━━━ Supplied information

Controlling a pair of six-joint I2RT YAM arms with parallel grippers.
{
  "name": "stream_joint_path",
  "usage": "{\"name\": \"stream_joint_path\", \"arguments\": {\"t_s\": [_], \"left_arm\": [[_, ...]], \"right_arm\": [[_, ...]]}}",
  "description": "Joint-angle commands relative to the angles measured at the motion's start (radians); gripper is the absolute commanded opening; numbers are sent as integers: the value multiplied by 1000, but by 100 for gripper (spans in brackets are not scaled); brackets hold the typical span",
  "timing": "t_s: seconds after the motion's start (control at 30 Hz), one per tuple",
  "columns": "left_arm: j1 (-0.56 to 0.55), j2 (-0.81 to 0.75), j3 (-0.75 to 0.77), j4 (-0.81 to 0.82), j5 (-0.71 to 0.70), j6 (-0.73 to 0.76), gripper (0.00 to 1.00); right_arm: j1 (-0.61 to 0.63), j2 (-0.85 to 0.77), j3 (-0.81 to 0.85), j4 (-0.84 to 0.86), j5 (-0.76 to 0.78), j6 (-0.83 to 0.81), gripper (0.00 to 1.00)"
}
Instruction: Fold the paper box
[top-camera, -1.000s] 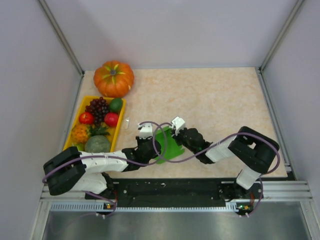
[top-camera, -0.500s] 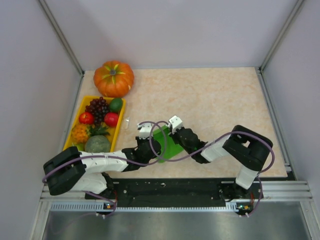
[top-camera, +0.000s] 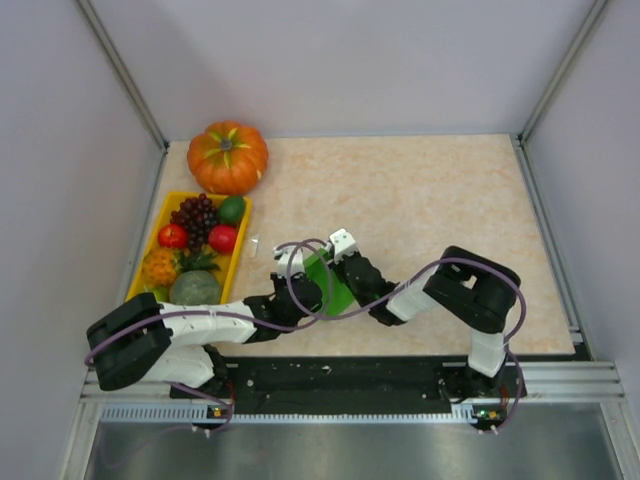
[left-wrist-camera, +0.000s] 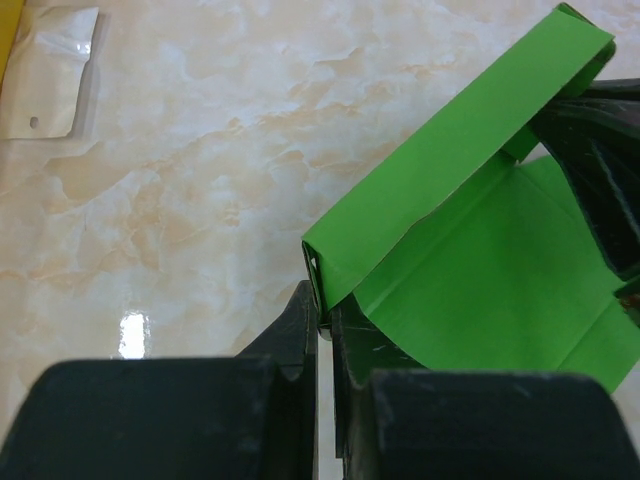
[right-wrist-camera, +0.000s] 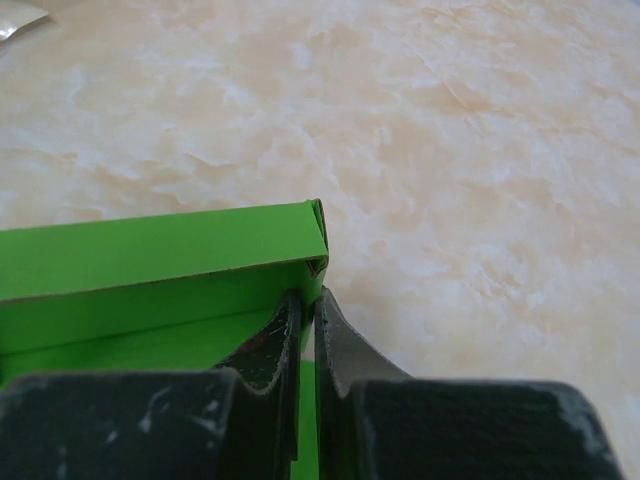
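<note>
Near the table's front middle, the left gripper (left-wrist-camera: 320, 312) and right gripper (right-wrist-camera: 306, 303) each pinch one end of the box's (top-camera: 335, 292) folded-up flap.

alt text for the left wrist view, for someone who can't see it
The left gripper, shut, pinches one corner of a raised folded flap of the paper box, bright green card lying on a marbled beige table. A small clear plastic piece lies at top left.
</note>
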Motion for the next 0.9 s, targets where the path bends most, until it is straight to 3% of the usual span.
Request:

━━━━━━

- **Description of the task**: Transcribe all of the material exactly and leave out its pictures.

- **Worked solution**:
Controlling a pair of six-joint I2RT YAM arms with parallel grippers.
{
  "name": "stream_joint_path",
  "usage": "{\"name\": \"stream_joint_path\", \"arguments\": {\"t_s\": [_], \"left_arm\": [[_, ...]], \"right_arm\": [[_, ...]]}}",
  "description": "Joint-angle commands relative to the angles measured at the motion's start (radians); gripper is the absolute commanded opening; numbers are sent as integers: the value multiplied by 1000, but by 100 for gripper (spans in brackets are not scaled); brackets hold the typical span",
  "timing": "t_s: seconds after the motion's start (control at 30 Hz), one per tuple",
  "columns": "left_arm: j1 (-0.56 to 0.55), j2 (-0.81 to 0.75), j3 (-0.75 to 0.77), j4 (-0.81 to 0.82), j5 (-0.71 to 0.70), j6 (-0.73 to 0.76), gripper (0.00 to 1.00); right_arm: j1 (-0.61 to 0.63), j2 (-0.85 to 0.77), j3 (-0.81 to 0.85), j4 (-0.84 to 0.86), j5 (-0.76 to 0.78), j6 (-0.83 to 0.81), gripper (0.00 to 1.00)"
}
Instruction: Fold the paper box
[top-camera, -1.000s] 
[top-camera, -0.500s] 
[top-camera, +0.000s] 
[left-wrist-camera, +0.000s] 
[right-wrist-camera, +0.000s] 
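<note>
Near the table's front middle, the left gripper (left-wrist-camera: 320, 312) and right gripper (right-wrist-camera: 306, 303) each pinch one end of the box's (top-camera: 335, 292) folded-up flap.

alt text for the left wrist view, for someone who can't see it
The left gripper, shut, pinches one corner of a raised folded flap of the paper box, bright green card lying on a marbled beige table. A small clear plastic piece lies at top left.
</note>
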Motion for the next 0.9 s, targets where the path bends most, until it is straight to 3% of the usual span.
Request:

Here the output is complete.